Karadzic was the chief architect of the ideology and policies which led to the creation of a largely ethnically homogeneous Bosnian Serb State.  With Karadzic’s conviction, ICTY has established beyond reasonable doubt the true scope of the reprehensible crimes used by the Bosnian Serb civilian and military in their efforts to secure an ethnically cleansed state.

While judicial culpability for these criminal acts remains individual, attribution to these crimes is clearly systemic and collective. This massive failure of the Westphalian system in the heart of Europe, the current threat posed by a large numbers of failing, failed, and forming states in the Middle East, and rampant violations of human rights and increased brutality of modern warfare, should all give us pause and force us to reflect on the importance of this verdict and choices that are before us. Surprisingly, this landmark verdict received very little consequential coverage in mainstream media given the implications it has for the future of Bosnia within Europe.

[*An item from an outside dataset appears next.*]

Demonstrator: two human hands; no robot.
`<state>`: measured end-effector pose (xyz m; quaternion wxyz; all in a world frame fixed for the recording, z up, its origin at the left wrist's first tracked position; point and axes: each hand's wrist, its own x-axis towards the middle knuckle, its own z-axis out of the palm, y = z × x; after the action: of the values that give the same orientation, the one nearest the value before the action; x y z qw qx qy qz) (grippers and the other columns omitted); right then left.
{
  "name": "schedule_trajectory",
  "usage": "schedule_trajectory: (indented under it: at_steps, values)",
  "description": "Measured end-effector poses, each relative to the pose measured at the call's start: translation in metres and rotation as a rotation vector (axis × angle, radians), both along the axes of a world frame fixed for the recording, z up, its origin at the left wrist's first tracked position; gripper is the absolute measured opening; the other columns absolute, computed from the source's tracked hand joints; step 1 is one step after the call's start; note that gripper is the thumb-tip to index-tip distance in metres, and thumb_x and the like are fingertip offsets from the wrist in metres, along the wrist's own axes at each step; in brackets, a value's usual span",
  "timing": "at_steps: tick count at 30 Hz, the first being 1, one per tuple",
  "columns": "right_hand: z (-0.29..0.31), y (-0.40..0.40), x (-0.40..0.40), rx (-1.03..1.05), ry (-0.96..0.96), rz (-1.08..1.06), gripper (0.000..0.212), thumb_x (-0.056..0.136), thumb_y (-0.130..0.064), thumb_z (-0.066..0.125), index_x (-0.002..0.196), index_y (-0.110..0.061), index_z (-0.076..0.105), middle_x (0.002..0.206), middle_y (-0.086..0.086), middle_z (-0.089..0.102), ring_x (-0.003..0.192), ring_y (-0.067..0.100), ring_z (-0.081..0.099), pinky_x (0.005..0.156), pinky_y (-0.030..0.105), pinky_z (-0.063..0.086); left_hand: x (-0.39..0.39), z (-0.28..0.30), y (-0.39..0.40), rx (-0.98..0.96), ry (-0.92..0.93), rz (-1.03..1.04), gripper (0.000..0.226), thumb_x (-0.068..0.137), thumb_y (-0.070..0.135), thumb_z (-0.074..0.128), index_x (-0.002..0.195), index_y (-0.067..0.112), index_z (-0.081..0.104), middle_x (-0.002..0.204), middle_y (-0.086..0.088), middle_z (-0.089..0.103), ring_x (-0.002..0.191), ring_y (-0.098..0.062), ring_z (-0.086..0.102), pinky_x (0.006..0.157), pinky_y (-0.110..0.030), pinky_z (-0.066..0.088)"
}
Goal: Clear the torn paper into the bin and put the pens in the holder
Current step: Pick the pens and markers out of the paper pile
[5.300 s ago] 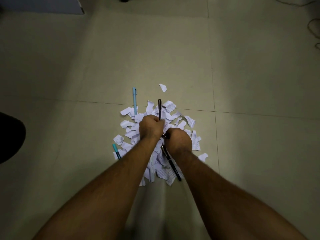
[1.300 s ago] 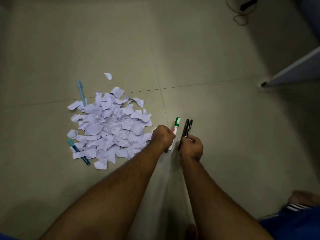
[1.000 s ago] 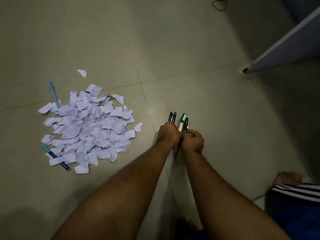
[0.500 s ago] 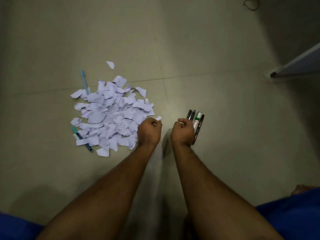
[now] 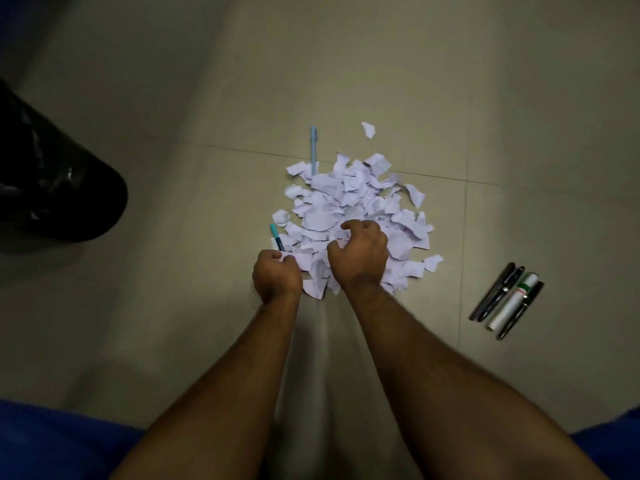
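A heap of torn white paper (image 5: pixel 349 202) lies on the tiled floor. My left hand (image 5: pixel 277 276) curls on scraps at the heap's near left edge. My right hand (image 5: pixel 360 252) claws into the heap's near side, fingers curled round paper. A light blue pen (image 5: pixel 313 148) lies at the heap's far left, a teal pen (image 5: pixel 276 235) at its left, partly under scraps. To the right, apart from the heap, three black pens (image 5: pixel 495 292) and a green-capped white marker (image 5: pixel 512 301) lie side by side. One scrap (image 5: pixel 369 129) lies alone beyond the heap.
A black bin with a glossy liner (image 5: pixel 52 174) stands at the left edge. My blue-clad knees (image 5: pixel 52 441) show at the bottom corners. No pen holder is in view.
The black pens and marker that my right hand held now lie on the floor to the right. Both hands have moved onto the paper heap and curled into it.
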<state>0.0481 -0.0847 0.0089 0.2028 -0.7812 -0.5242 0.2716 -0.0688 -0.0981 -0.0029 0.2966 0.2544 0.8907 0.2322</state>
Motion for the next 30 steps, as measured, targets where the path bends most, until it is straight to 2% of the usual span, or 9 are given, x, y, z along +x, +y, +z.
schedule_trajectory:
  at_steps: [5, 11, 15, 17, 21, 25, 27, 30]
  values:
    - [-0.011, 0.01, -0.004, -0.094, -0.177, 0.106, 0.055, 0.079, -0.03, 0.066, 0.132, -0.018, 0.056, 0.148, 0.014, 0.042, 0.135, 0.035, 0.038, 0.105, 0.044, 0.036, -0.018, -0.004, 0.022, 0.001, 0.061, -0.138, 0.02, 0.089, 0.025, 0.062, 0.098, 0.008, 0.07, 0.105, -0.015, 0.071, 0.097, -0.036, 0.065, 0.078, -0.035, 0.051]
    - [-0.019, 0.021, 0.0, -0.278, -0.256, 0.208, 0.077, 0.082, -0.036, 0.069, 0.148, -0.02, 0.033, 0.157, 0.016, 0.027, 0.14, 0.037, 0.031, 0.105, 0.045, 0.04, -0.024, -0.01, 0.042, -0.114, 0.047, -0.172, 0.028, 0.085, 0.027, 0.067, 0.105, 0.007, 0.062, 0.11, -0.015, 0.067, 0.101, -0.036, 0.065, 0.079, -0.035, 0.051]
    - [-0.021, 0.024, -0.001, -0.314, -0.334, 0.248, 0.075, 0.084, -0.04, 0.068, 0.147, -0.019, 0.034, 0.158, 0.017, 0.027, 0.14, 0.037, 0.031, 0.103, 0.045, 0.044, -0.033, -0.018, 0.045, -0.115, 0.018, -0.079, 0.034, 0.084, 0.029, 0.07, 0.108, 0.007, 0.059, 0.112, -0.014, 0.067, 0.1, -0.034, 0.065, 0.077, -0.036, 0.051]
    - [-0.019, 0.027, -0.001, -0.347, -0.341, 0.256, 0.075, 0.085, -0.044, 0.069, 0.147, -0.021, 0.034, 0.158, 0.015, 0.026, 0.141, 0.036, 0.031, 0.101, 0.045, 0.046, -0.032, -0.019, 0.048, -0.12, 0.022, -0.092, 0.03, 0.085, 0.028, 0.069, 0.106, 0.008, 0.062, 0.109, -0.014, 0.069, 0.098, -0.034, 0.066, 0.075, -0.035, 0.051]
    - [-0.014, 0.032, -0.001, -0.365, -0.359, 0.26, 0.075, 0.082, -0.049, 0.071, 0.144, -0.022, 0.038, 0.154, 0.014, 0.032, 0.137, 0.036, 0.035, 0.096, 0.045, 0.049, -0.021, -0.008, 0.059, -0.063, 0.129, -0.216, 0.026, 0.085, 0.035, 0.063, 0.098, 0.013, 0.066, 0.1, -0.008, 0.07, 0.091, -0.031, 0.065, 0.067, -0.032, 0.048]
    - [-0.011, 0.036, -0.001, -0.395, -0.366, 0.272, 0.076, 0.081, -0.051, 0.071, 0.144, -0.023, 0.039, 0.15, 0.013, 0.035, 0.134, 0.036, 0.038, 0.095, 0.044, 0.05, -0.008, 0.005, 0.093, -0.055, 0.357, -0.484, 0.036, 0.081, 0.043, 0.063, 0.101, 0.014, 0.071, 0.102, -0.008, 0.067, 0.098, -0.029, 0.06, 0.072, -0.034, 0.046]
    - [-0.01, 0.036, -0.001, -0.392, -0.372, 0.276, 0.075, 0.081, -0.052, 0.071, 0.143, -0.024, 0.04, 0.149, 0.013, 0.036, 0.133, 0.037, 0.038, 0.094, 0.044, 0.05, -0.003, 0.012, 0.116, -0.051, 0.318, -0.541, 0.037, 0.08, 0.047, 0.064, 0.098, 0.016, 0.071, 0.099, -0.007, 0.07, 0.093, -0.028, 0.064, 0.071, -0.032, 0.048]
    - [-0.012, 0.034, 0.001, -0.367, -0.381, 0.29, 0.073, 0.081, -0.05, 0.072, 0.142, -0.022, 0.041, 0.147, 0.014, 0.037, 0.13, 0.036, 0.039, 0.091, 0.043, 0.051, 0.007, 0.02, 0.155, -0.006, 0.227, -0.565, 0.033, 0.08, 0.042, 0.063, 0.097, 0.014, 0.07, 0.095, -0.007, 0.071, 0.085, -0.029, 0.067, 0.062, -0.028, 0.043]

Now that the facts of Bosnian war are clear, allowing the status quo to stand with RS still in place will only encourage other JCEs around the world to pursue their monstrous goals, knowing that outcomes rewarding genocide are possible and in fact condoned by the world powers. Bear in mind that in March 2016, the U.S. government declared that ISIS is guilty of committing genocide against Christians and other minorities in its territory. Consequently, one must ask: Could ISIS’ political and military campaign of terror be as successful and lasting as the one of the Republic of Srpska?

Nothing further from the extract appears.